Could you try to setup TCP test to check target servers, e.g. port 135? Will it set "No answer" status sometimes?
Have you checked memory, handles, CPU usage on target system(s)?
Old Windows 2008 system always performed Service tests without errors?

Regards
Alex
KS-Soft
Posts: 13012
Joined: Wed Apr 03, 2002 6:00 pm
Location: USA
Contact:

Post by KS-Soft »

We checked our old records and perform a lot of new tests, conclusion is the same - there are bugs in Windows wevtapi.dll :-(
E.g. you can call API function providing correct handle, it will say "the handle is invalid", then you call the same API using exactly the same parameters and the same handle and it will be accepted. Sounds Ok, just make 2nd call? No, it does work well either, because 2nd call can be accepted or not, also it can throw memory access violation error.

Anyway, we modified our code, found some workarounds but we cannot fix it completely. Microsoft should do this...
If you updated to version 12.00, then you can apply hot fix (unzip and replace hostmon.exe)
www.ks-soft.net/download/hm1201.zip

Regards
Alex
averylarry
Posts: 11
Joined: Tue Dec 17, 2019 8:02 am

Post by averylarry »

I really appreciate your effort.
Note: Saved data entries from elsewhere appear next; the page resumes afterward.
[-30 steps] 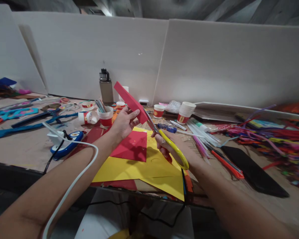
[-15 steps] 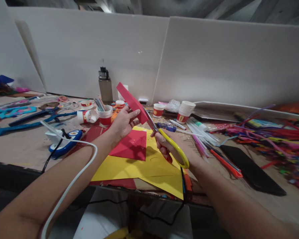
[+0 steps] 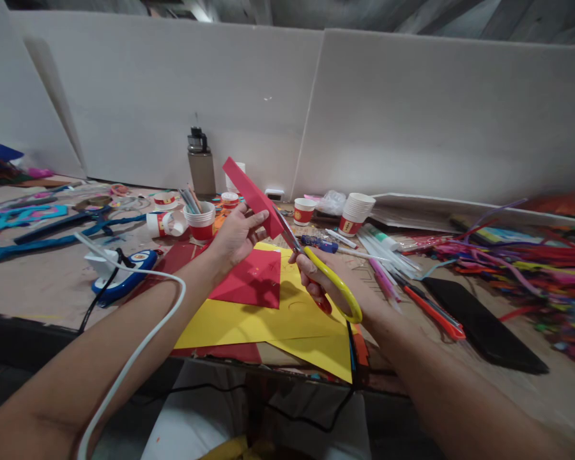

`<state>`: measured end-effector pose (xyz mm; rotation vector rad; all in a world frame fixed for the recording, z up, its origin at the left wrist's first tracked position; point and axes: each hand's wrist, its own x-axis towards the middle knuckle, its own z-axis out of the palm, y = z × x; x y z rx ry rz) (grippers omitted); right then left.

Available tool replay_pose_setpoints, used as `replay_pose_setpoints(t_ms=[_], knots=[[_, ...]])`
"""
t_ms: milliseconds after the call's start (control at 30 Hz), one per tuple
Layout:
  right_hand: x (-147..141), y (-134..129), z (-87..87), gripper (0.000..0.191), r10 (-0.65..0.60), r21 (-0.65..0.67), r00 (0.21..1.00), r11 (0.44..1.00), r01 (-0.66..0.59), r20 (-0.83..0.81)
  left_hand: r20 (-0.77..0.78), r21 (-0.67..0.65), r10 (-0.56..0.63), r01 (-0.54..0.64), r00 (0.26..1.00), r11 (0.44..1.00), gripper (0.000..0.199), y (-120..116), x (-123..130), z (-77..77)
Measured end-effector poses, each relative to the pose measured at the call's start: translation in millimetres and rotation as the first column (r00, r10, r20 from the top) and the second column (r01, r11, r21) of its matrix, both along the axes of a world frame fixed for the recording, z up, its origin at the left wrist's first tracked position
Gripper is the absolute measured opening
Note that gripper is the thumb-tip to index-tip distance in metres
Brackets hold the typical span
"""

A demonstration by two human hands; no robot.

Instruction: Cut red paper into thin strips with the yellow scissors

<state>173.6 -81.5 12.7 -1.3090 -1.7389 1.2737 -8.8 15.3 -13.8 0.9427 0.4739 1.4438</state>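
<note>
A narrow folded piece of red paper (image 3: 250, 191) is pinched between the thumb and fingers of my left hand (image 3: 240, 234), raised above the table. My right hand (image 3: 316, 271) is closed round the yellow and red handles of a pair of scissors (image 3: 334, 281). The blades point up and left and lie against the lower right edge of the red piece; whether they are parted I cannot tell. Below my hands a red sheet (image 3: 253, 284) rests on yellow sheets (image 3: 220, 324) near the table's front edge.
Paper cups (image 3: 357, 211), one holding pencils (image 3: 200, 220), and a bottle (image 3: 201, 167) stand behind. A white cable (image 3: 146, 342) crosses my left forearm. To the right lie a red cutter (image 3: 434, 313), a black phone-like slab (image 3: 483, 322) and colourful pipe cleaners (image 3: 531, 268).
The whole view has shifted very slightly. Both hands, the red piece and the scissors hold almost the same pose as before.
</note>
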Motion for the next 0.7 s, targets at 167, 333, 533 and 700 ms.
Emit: replay_pose_setpoints(t_ms=[167, 333, 533, 700], knots=[[-0.8, 0.0, 0.4, 0.04, 0.005, -0.019, 1.0, 1.0, -0.005, -0.028, -0.001, 0.001, -0.001, 0.001, 1.0, 1.0, 0.023, 0.0, 0.0, -0.2], [-0.7, -0.5, 0.0, 0.04, -0.011, -0.034, 0.999, 0.999, 0.01, -0.035, -0.005, -0.013, 0.004, -0.004, 1.0, 1.0, 0.023, -1.9, 0.4, 1.1], [-0.1, -0.9, -0.8, 0.04, -0.025, -0.046, 0.999, 0.999, 0.023, -0.031, -0.005, -0.014, 0.001, -0.001, 1.0, 1.0, 0.026, -1.6, 0.2, 1.2], [0.7, 0.5, -4.2, 0.04, -0.019, -0.044, 0.999, 0.999, 0.017, -0.036, -0.004, -0.025, -0.002, 0.002, 1.0, 1.0, 0.026, -3.0, 0.7, 3.0]])
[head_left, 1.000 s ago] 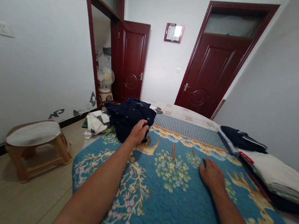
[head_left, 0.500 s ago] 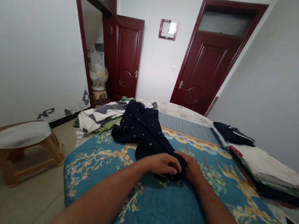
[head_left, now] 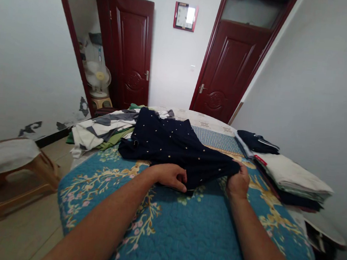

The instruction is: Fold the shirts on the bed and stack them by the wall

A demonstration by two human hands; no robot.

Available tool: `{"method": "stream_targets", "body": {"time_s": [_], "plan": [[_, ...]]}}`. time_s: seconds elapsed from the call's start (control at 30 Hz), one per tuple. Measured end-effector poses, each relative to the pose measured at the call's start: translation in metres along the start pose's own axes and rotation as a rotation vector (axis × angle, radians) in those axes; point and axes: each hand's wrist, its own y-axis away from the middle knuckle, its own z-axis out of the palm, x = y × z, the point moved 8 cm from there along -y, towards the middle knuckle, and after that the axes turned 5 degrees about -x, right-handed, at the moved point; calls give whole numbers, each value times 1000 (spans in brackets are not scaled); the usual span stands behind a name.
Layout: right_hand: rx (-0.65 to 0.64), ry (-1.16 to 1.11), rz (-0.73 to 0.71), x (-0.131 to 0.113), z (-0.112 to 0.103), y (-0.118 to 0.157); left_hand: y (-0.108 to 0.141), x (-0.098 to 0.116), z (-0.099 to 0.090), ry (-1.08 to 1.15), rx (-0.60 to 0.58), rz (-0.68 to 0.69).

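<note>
A navy shirt [head_left: 172, 140] with small light dots lies spread across the bed, its near right part pulled out to a point. My right hand [head_left: 238, 181] is closed around that corner and holds it slightly raised and taut. At the near edge of the cloth, my left hand [head_left: 172, 176] has its fingers curled on the fabric; the fingertips are partly hidden. Left of the shirt, and partly beneath it, is a loose heap of white-and-grey clothes [head_left: 96, 133] with green cloth [head_left: 114, 140].
A teal floral quilt [head_left: 200, 230] covers the bed. Folded clothes [head_left: 298, 174] are stacked at the right edge, with a dark folded garment [head_left: 256, 143] behind. A stool [head_left: 14, 159] stands on the floor at left. Beyond the bed are two dark red doors [head_left: 132, 48].
My right hand has moved right and drawn the bunched shirt part out flat. My left hand stays near the front edge. The view has shifted right and down.
</note>
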Motion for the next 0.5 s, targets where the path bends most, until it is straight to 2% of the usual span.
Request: {"method": "stream_targets", "body": {"time_s": [0.07,0.17,0.3,0.37,0.5], "plan": [[33,49,10,-5,-3,2,0,2,4,-17,-48,-9],[15,101,17,-7,-3,2,0,3,11,-16,-117,-15],[-39,95,69,7,-1,-2,4,7,15,136,-239,61],[-50,69,99,17,0,-4,8,4,3,238,-178,83],[-86,16,171,35,5,-5,21,-15,-41,362,191,22]]}}
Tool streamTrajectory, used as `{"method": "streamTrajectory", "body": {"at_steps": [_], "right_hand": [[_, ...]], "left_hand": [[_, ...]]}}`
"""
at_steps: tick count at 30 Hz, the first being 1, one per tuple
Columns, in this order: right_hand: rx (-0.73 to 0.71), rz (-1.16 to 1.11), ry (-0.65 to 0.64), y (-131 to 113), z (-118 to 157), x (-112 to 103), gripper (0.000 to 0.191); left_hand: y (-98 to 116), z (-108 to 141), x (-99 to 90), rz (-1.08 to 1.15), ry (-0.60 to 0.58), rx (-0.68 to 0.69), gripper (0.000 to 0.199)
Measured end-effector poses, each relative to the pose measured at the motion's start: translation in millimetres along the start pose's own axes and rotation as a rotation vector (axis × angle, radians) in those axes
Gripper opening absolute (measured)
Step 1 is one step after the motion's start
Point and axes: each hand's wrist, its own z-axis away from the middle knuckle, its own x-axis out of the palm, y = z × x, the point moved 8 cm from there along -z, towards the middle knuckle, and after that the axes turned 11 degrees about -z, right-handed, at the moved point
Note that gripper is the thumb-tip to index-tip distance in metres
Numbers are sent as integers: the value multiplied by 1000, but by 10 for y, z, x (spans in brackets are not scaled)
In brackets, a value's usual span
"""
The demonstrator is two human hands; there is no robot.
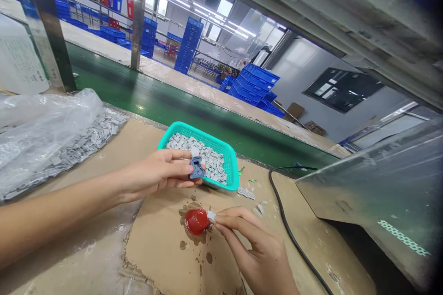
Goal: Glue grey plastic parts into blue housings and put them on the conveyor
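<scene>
My left hand (173, 169) is closed on a blue-grey plastic part (197, 168) with a hollow in its face, held over the near edge of a turquoise basket (235, 173). A light grey piece shows at the top of that part, by the fingertips. Many small light grey plastic pieces (214, 163) fill the basket. Lower down, my right hand (254, 239) pinches one small light grey piece (211, 216) between thumb and fingers. Its end is against a red, wet-looking object (196, 222) that stands on stained cardboard (162, 249).
A clear plastic bag (51, 133) of grey pieces lies at left. A black cable (287, 235) curves along the right, beside a metal panel (374, 184). Behind the basket runs a green conveyor belt (155, 94). Stacked blue crates (254, 83) stand farther back.
</scene>
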Motion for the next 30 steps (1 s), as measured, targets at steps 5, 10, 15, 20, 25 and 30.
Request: {"method": "streamTrajectory", "body": {"at_steps": [5,10,15,20,25,30], "right_hand": [[-13,-11,-8,-54,-4,-27,14],[-1,-24,-6,-74,-36,-40,14],[75,-115,81,-41,-110,-208,12],[251,-391,172,128,-204,-298,8],[373,-560,201,285,-259,-220,8],[301,-490,183,192,-344,-226,7]], "left_hand": [[-29,14,51,-20,-51,-33,32],[-24,37,98,-14,-99,-9,40],[-39,55,103,-124,-69,-15,28],[-112,60,175,-66,-71,-72,23],[-17,59,174,-283,-34,64,13],[40,82,164,-394,-22,135,21]]}}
My service tests are running over 60% unknown status and my event log tests have been running at 45% unknown status.

I will upgrade to the beta and apply the hotfix and report my results next week.
KS-Soft
Posts: 13012
Joined: Wed Apr 03, 2002 6:00 pm
Location: USA
Contact:

Post by KS-Soft »

Service test should work fine
As we know Services related Windows API is reliable.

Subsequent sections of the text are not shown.